Inspired by [10], this paper proposes utilizing structured random forest for rapid road detection. With each image patch predicted using a structured label, both the contextual information and the structural information of the label can be taken into account. By formulating the road detection as a binary classification problem, the patch label can be readily rearranged into a binary vector and then mapped to a discrete label with K-means clustering or PCA. Thus, the training of structured random forests can be performed in a similar way to that of classical random forests. During testing, a batch of pixels are predicted within one classification, making the algorithm very efficient and suitable for real-time vision navigation of ALVs.

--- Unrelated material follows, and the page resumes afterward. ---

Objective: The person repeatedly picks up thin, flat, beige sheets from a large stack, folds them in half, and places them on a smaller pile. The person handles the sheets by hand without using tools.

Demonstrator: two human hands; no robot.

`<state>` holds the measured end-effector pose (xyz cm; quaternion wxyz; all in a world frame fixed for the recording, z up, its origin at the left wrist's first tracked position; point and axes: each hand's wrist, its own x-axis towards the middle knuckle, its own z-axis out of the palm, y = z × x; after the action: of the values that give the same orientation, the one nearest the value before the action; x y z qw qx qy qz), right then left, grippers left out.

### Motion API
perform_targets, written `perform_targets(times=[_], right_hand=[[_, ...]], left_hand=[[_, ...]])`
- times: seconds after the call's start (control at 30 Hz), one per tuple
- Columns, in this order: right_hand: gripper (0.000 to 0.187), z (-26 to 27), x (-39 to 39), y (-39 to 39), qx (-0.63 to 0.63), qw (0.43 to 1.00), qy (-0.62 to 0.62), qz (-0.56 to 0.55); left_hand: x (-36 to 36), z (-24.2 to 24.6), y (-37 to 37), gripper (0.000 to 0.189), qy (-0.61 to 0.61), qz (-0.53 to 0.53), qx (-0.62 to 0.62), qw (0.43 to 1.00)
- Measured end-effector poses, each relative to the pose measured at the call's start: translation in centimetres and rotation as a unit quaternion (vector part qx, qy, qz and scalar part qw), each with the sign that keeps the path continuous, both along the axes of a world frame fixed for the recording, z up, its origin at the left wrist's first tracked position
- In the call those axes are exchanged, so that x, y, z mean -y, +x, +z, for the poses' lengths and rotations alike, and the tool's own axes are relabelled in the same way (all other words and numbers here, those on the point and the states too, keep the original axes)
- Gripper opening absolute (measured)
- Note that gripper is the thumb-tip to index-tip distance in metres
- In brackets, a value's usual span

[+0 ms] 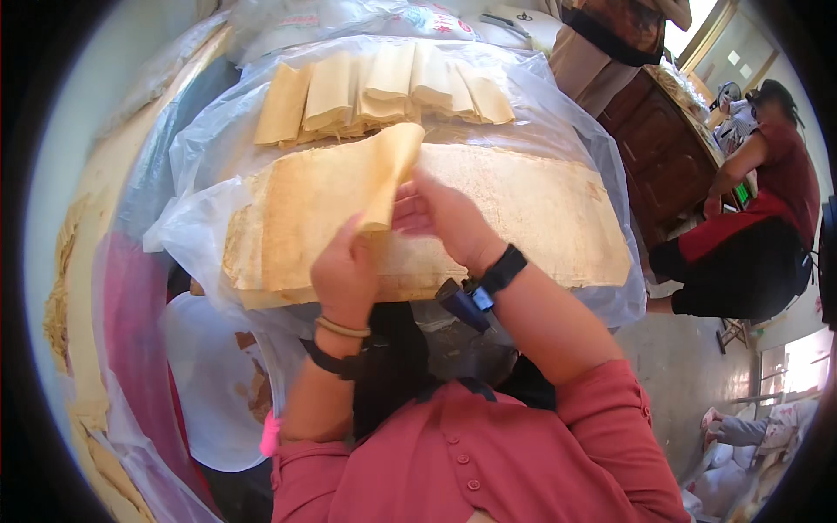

3. Random Forest Classifier

In this section, we give a brief review of the random forest classifier. Random forest [33, 34] is a ensemble of N independently trained decision trees. Each decision tree $T_{i} (x)$ consists of a collection of test functions that are organized into a tree structure. A sample $x$ is classified by recursively branching left or right down the tree until a leaf node is reached. Each non-leaf node (split node) is associated with a test function (split function) $h (x, θ_{j})$ . While any classification model can be used for the test function, the most popular one is the decision stump:

h (x, θ_{j}) = {\begin{matrix} 0, & x_{k} \leq t, \\ 1, & x_{k} > t . \end{matrix}

(1)

in which k is the feature index and t is the threshold value. For each leaf node, a prediction model is attached. The most frequently used prediction model is the leaf statistics captured with the conditional distribution $p (c | x)$ , where c represents the categorical labels. Sometimes, the maximum a-posteriori (MAP) estimation: $c^{⋆} = {a r g m a x}_{c \in C} p (c | x)$ is employed.

3.1. Decision tree training

During the training period, for each node j and the incoming training set S_j, we sought the best split function $h (x, θ_{j})$ to split S_j into $S_{j}^{L}$ and $S_{j}^{R}$ , where $S_{j}^{L} = {x \in S_{j} | h (x, θ_{j}) = 0}$ and $S_{j}^{R} = {x \in S_{j} | h (x, θ_{j}) = 1}$ .

For classification trees, usually the maximum information gain is sought:

θ_{j} = \underset{θ \in Θ_{j}}{a r g m a x} I (S_{j}, θ) = \underset{θ \in Θ_{j}}{a r g m a x} H (S_{j}) - \sum_{i \in {L, R}} \frac{| S_{j}^{i} |}{| S_{j} |} H (S_{j}^{i})

(2)

where $H (S)$ is the entropy of set S which is defined as $H (S) = - \sum_{c} p (c) \log p (c)$ .

3.2. Randomness and the ensemble model

Random forest is an ensemble model of the N decision trees. Randomness plays an important role in the performance of the whole forest. Randomness can be injected via random training set sampling and randomized node optimization. Randomness helps to reduce possible overfitting and improve the generalization capabilities.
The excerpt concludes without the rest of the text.